Plaintiff commenced separate actions against defendants which were consolidated into this action. After limited discovery, each defendant separately moved, on multiple grounds, for summary judgment. Supreme Court granted both motions and entered judgment upon its order. Plaintiff appeals from both the order and judgment and Nationwide cross-appeals only upon the denial of its counterclaim supporting the rescission of the policy.

We find merit to Nationwide’s contention that the insurance policy contained material misrepresentations which warranted rescission. It is uncontroverted that despite plaintiffs representation in his original application that the premises were owner-occupied with five occupants, the premises had been continuously unoccupied through the time of the fire. Plaintiff, through deposition testimony and affidavit, asserts that at the time of his application for insurance, he intended to move into such home with his family. His material misrepresentation, even if innocent or unintentional, is sufficient to warrant a rescission of the policy (see Nationwide Mut. Fire Ins. Co. v Pascarella, 993 F Supp 134, 136 [1998]; Curanovic v New York Cent. Mut. Fire Ins. Co., 307 AD2d 435, 436-437 [2003]). Plaintiff must be held to have conclusive presumptive knowledge that the insurance policy and its subsequent annual renewals for six years covered an occupied residence rather than vacant premises, because such terms were clearly detailed in the policy (see Curanovic v New York Cent.
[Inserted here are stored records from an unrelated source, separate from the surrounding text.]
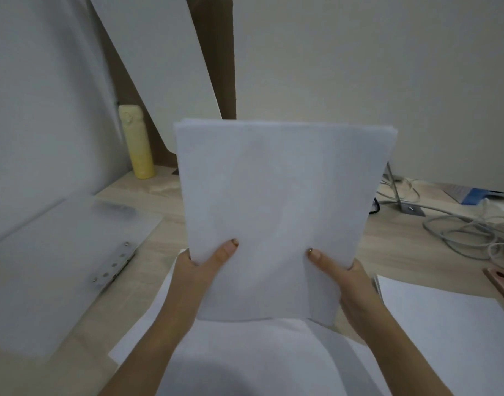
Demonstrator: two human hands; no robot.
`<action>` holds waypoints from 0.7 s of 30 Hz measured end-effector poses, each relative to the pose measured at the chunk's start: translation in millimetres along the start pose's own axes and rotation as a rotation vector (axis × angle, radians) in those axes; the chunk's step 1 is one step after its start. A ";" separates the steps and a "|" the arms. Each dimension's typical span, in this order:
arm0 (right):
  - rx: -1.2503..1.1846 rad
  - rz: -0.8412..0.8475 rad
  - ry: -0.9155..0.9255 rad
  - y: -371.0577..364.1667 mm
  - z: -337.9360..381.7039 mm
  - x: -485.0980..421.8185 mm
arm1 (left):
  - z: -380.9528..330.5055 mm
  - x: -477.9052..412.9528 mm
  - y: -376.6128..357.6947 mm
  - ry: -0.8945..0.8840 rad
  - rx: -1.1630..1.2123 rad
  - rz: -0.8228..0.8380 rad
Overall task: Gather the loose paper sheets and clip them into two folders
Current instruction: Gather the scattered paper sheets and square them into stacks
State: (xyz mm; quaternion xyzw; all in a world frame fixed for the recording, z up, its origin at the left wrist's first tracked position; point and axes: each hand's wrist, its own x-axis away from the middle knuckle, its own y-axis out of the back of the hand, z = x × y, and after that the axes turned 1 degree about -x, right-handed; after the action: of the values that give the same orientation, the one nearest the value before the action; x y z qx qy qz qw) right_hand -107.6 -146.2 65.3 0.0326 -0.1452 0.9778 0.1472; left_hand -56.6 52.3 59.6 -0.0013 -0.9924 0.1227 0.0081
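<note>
1. Desk [402, 252]: pale wood-grain top, set against a plain off-white wall [359, 67].
2. Left hand [195, 271] and right hand [351, 281] each grip a lower side edge of a stack of paper sheets [282, 212]. The thumbs are pressed on the near face and the fingers are hidden behind it. The stack is upright above the middle of the desk, and its top edges are slightly uneven.
3. More loose sheets [245, 352] lie flat on the desk under the forearms. A second pile [451, 324] lies flat to the right, apart from the held stack.
4. A translucent folder [59, 252] lies open and flat at the left of the desk. Its metal clip strip [113, 267] faces up along its near right edge.
5. A yellow bottle [136, 141] stands upright at the back left, near the wall.
6. A white board [159, 67] leans behind the bottle, with a brown panel [216, 52] beside it.
7. Grey cables [459, 224] are coiled loosely at the back right, running by a small metal plate [411, 209] in the top.
8. A blue-edged item [476, 194] lies at the far right. A pinkish object [502, 281] sits at the right edge, cut off by the frame, so I cannot tell what it is.
</note>
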 end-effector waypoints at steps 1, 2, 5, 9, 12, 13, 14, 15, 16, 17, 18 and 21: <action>0.039 -0.046 0.027 2.7 3.2 -0.5 | -2.9 1.6 -4.1 0.002 -0.009 0.014; 0.095 -0.098 0.057 6.2 6.5 0.2 | -5.6 4.1 -9.8 -0.002 -0.007 0.034; 0.243 -0.230 0.169 24.5 16.0 8.2 | -3.9 13.0 -30.4 -0.018 -0.061 0.094; 0.514 -0.370 0.173 72.4 23.0 30.5 | 14.6 27.6 -64.4 0.051 -0.184 0.213; 0.566 -0.466 0.097 114.5 20.7 47.9 | 31.1 41.3 -89.4 0.124 -0.289 0.375; 0.571 -0.502 0.057 128.6 17.6 53.2 | 36.8 45.6 -97.6 0.145 -0.319 0.429; 0.584 -0.548 0.021 143.9 14.8 61.8 | 43.4 51.4 -109.2 0.174 -0.338 0.485; 0.595 -0.571 -0.011 154.7 11.2 66.9 | 47.9 55.3 -116.4 0.197 -0.354 0.526; 0.607 -0.589 -0.040 163.1 8.1 72.0 | 52.0 59.0 -122.4 0.215 -0.365 0.561; 0.623 -0.614 -0.053 174.2 5.3 77.4 | 57.4 63.6 -130.1 0.236 -0.376 0.601; 0.632 -0.634 -0.057 183.0 4.5 83.1 | 62.3 68.4 -136.6 0.258 -0.384 0.637; 0.669 -0.691 -0.077 202.0 4.8 96.7 | 76.8 81.9 -151.0 0.295 -0.416 0.709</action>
State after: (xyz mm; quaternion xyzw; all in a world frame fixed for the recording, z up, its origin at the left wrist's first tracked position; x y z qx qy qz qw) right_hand -259.9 -305.4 24.8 0.1605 0.1915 0.8628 0.4394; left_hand -139.8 -112.4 23.2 -0.3612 -0.9223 -0.0862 0.1066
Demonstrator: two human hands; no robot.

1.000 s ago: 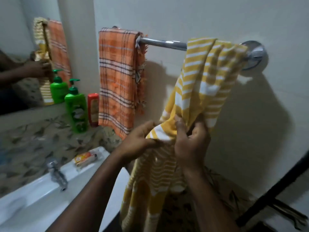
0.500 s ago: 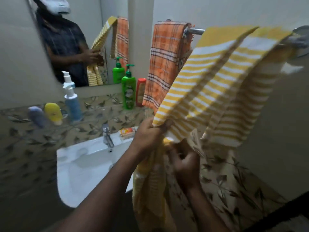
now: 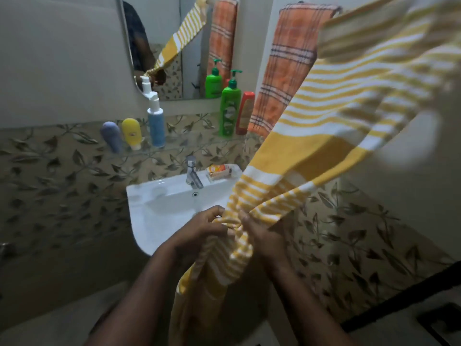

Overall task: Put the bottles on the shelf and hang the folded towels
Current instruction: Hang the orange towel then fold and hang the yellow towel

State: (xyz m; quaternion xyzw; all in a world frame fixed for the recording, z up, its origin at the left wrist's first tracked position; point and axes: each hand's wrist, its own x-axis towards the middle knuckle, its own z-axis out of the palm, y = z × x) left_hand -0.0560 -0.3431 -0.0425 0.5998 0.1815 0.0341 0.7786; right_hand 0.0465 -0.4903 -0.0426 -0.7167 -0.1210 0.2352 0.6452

Mut. Fire Ins. Co., supra at 437, 438; Chase’s Cigar Store v Stam Agency, 281 AD2d 911, 912-913 [2001]; M & E Mfg. Co. v Frank H. Reis, Inc., 258 AD2d 9, 12 [1999]; Brownstein v Travelers Cos., 235 AD2d 811, 813 [1997]; Madhvani v Sheehan, 234 AD2d 652, 654-655 [1996]; Rogers v Urbanke, 194 AD2d 1024, 1025 [1993]). With Nationwide thereafter proffering sufficient proof that plaintiffs misrepresentation was material, in that it would have refused to issue the exact same policy had it known of such facts (see Nationwide Mut. Fire Ins. Co. v Pascarella, supra at 136; com*741pare Curanovic v New York Cent. Mut. Fire Ins. Co., supra at 437-438; Carpinone v Mutual of Omaha Ins. Co., 265 AD2d 752, 754 [1999]), we fail to find a viable issue of fact which would preclude summary judgment either due to plaintiff’s or the agency’s mistake (see Curanovic v New York Cent. Mut. Fire Ins. Co., supra at 437; Bloom v Mutual of Omaha Ins. Co., 161 AD2d 1047, 1049 [1990]). In light of this determination, Nationwide’s argument concerning the exclusionary clause is academic.
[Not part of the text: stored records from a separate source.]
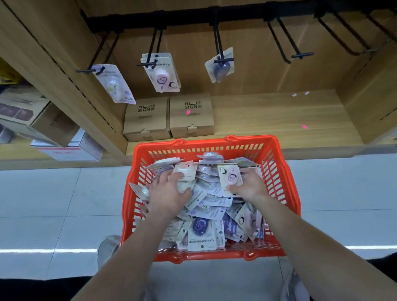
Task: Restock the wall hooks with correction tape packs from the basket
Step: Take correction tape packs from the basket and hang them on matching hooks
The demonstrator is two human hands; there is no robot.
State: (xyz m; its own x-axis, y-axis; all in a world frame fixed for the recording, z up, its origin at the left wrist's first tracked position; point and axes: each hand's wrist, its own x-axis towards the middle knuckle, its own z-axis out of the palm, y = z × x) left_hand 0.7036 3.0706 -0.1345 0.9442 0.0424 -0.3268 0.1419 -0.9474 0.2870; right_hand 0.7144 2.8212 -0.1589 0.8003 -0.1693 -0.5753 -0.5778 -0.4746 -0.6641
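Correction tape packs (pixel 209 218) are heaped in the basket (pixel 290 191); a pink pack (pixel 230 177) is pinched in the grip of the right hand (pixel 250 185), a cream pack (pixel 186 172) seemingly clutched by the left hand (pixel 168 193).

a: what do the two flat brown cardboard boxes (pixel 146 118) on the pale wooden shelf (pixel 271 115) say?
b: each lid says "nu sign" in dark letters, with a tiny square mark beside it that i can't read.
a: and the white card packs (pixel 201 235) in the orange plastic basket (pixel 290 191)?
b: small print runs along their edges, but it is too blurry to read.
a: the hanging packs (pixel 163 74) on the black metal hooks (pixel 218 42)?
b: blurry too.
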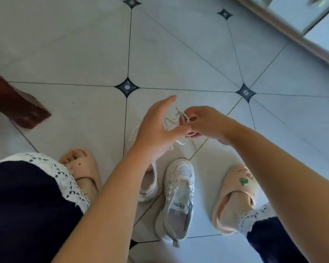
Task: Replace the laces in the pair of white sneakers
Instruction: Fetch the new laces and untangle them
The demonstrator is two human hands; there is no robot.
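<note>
Two white sneakers stand on the tiled floor between my feet. The right sneaker (177,200) shows its mesh toe and a tongue with printed letters. My left forearm covers much of the left sneaker (148,183). Above them I hold a bundled white lace (176,123). My right hand (205,124) pinches the coil with curled fingers. My left hand (156,130) is raised beside it with fingers spread, the lace wound around its lower fingers.
Both of my feet are in beige slippers, the left slipper (84,169) and the right slipper (234,194), flanking the sneakers. A dark wooden furniture leg (15,105) stands at the left. A door frame or threshold (292,33) runs across the top right.
</note>
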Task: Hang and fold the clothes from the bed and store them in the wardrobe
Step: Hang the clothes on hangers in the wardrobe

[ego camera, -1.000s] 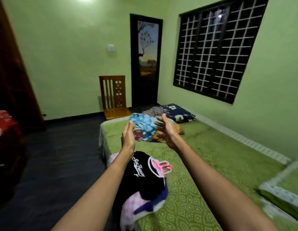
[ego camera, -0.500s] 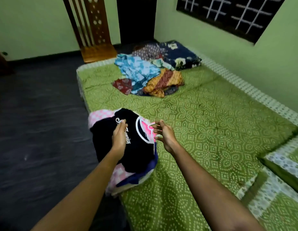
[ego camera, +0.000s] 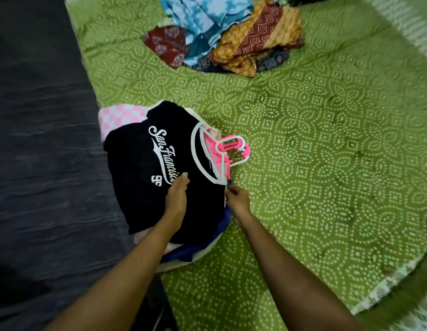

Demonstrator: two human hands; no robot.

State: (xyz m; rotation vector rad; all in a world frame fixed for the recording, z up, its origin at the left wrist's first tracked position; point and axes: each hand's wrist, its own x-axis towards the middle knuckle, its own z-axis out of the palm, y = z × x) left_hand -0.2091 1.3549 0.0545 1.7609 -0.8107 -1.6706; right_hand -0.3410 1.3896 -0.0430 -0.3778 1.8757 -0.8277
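Observation:
A black T-shirt (ego camera: 145,163) with white "San Francisco" lettering lies on top of a small stack of hung clothes at the bed's left edge. Pink and white hangers (ego camera: 229,149) stick out of its neck. My left hand (ego camera: 176,199) rests flat on the shirt just below the lettering, fingers straight. My right hand (ego camera: 237,199) pinches the edge of the stack at the shirt's right shoulder, where a blue garment (ego camera: 222,225) shows underneath. A pink checked cloth (ego camera: 117,118) peeks out at the stack's far left.
A heap of loose clothes (ego camera: 222,34), light blue, dark red and yellow-brown, lies farther up the green patterned bedspread (ego camera: 327,163). Dark floor (ego camera: 40,139) runs along the bed's left side. A white-trimmed pillow edge (ego camera: 411,295) shows at the lower right.
The view has tilted down and closer to the bed. Both hands have dropped from in front of the far heap onto the black T-shirt stack; the right one now pinches its edge.

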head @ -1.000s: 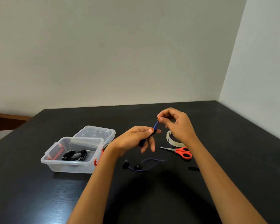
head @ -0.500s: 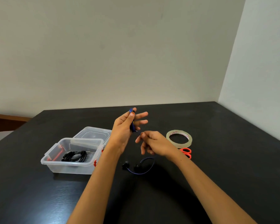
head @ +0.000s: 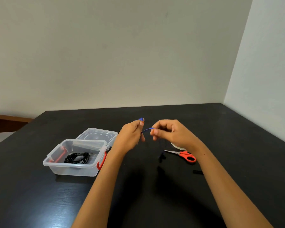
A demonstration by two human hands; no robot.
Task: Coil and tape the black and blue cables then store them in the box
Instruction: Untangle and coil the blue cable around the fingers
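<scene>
My left hand (head: 130,135) holds loops of the blue cable (head: 147,130) above the table, a blue bit showing at its fingertips. My right hand (head: 169,133) pinches the same cable just to the right, a short strand stretched between both hands. The cable's loose end (head: 162,156) hangs down below my right hand, blurred. The coiled black cable (head: 76,158) lies inside the open clear plastic box (head: 72,168) at the left.
The box's clear lid (head: 97,134) lies behind it. Red-handled scissors (head: 184,155) and a tape roll (head: 176,146), mostly hidden by my right wrist, lie at the right. A small black piece (head: 197,172) rests beside my right forearm. Walls close the back and right.
My right hand rose from near the table and took the cable beside my left hand. The loose end lifted off the table and swung right. My left hand's fingers closed.
</scene>
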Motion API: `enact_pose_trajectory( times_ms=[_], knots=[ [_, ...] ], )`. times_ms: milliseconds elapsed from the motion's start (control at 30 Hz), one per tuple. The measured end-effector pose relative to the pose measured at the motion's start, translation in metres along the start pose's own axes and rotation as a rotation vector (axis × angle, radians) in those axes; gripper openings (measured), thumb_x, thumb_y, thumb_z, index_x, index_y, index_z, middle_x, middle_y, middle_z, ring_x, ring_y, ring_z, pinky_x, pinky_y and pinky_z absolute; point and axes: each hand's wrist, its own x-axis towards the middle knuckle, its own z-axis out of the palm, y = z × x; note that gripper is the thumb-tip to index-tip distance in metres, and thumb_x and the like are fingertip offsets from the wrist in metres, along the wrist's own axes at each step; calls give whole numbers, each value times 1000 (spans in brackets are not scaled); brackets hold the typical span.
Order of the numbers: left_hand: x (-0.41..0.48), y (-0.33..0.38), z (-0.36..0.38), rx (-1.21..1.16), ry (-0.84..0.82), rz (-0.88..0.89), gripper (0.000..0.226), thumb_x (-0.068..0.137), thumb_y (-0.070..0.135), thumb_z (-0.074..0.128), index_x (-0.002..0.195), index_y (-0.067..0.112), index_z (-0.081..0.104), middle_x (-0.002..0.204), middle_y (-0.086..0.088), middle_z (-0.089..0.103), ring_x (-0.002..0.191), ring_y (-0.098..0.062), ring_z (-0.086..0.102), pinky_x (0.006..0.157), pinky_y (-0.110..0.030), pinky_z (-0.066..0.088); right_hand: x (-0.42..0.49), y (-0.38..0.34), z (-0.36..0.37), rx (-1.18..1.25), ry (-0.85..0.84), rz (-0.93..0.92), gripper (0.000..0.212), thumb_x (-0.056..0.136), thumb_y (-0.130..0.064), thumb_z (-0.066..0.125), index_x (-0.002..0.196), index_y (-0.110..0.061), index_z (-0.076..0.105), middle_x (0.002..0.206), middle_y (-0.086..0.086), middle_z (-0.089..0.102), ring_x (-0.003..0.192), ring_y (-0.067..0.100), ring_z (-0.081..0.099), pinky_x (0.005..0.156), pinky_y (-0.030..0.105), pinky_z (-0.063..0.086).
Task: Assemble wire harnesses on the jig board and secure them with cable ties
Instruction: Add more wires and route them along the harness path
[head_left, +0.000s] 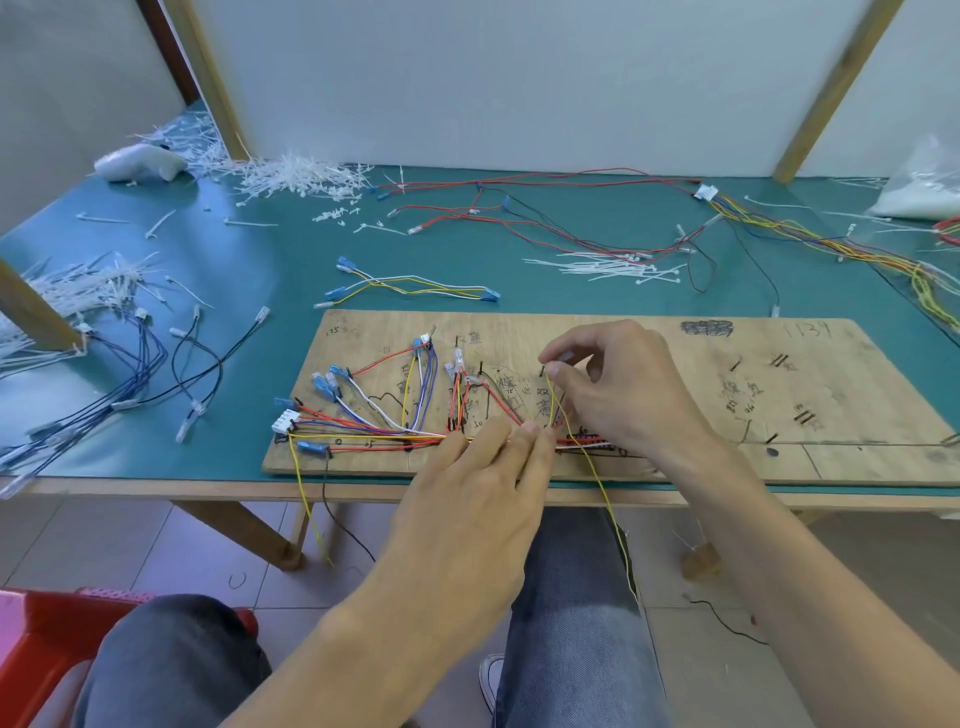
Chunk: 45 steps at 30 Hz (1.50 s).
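Table (260, 270) with green top, strewn at the back with loose wires (519, 218) and, far left, heaps of white cable ties (296, 176). At the near edge, wooden jig board (675, 415), pegs and pen marks all over it. On its left half, a wire bundle (374, 431): red, yellow, white and blue leads fanned out to blue terminals (324, 387) and gathered into one trunk along the near side, white connector (284, 420) at the left end. On the right half, only pegs and markings.

Flat on the trunk at mid-board, left hand (467, 499), fingers straight, pressing down. Just beside it, right hand (623, 384), thumb and forefinger pinching the clear-sleeved end of a yellow wire (587, 452) close to a peg (543, 370), other fingers loosely curled. Rest of that wire trailing over the board edge toward the floor.

Looks like the routing stage, partway through. No tie made out on the bundle, so tying probably all left to do.
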Motion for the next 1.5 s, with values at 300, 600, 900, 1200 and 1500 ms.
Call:
enact_pose_trajectory(
  times_ms=[300, 600, 900, 1200, 1500],
  knots=[
    [11, 4, 4, 5, 88, -41, 77, 65, 23, 73, 141, 19, 60, 116, -1, 73, 107, -24, 55, 81, -35, 43, 19, -1, 0, -44, -72, 18, 9, 88, -21, 82, 81, -27, 80, 71, -13, 72, 61, -8, 59, 55, 7, 37],
    [42, 19, 0, -47, 187, -102, 38, 67, 11, 74, 99, 24, 60, 97, -12, 59, 105, -36, 48, 81, -42, 43, 34, 2, -2, 21, -214, 108, 9, 86, -19, 83, 80, -26, 83, 75, -7, 76, 76, 9, 67, 68, 22, 46],
    [50, 21, 7, -147, 361, -216, 38, 80, 4, 56, 109, 29, 57, 102, -5, 60, 101, -33, 52, 79, -41, 43, 37, 4, -5, 43, -241, 108, 9, 84, -18, 84, 78, -25, 83, 72, -4, 76, 69, 8, 63, 68, 24, 47],
    [52, -5, 15, -529, 536, -199, 21, 92, 9, 69, 102, 25, 58, 83, 7, 60, 88, -24, 48, 70, -43, 47, 38, 5, -7, 65, -218, 157, 14, 81, -15, 83, 73, -26, 83, 62, -10, 72, 53, -5, 56, 50, 12, 39],
    [82, -30, 0, -714, 570, -407, 16, 94, 8, 59, 90, 23, 53, 86, 3, 76, 82, -29, 67, 73, -47, 52, 42, 12, -7, 21, -107, 183, 15, 86, -14, 79, 76, -23, 83, 63, -9, 71, 63, 1, 59, 53, 18, 40]
  ],
)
Mercure, J.P., Spain, Carpinello and Kane, JJ., concur. Ordered that the order and judgment are modified, on the law, with one bill of costs to defendants, by reversing so much thereof as denied that part of the motion by defendant Nationwide Mutual Fire Insurance Company for summary judgment on its first counterclaim, motion granted to the extent of declaring that said defendant’s insurance policy with plaintiff is void; and, as so modified, affirmed.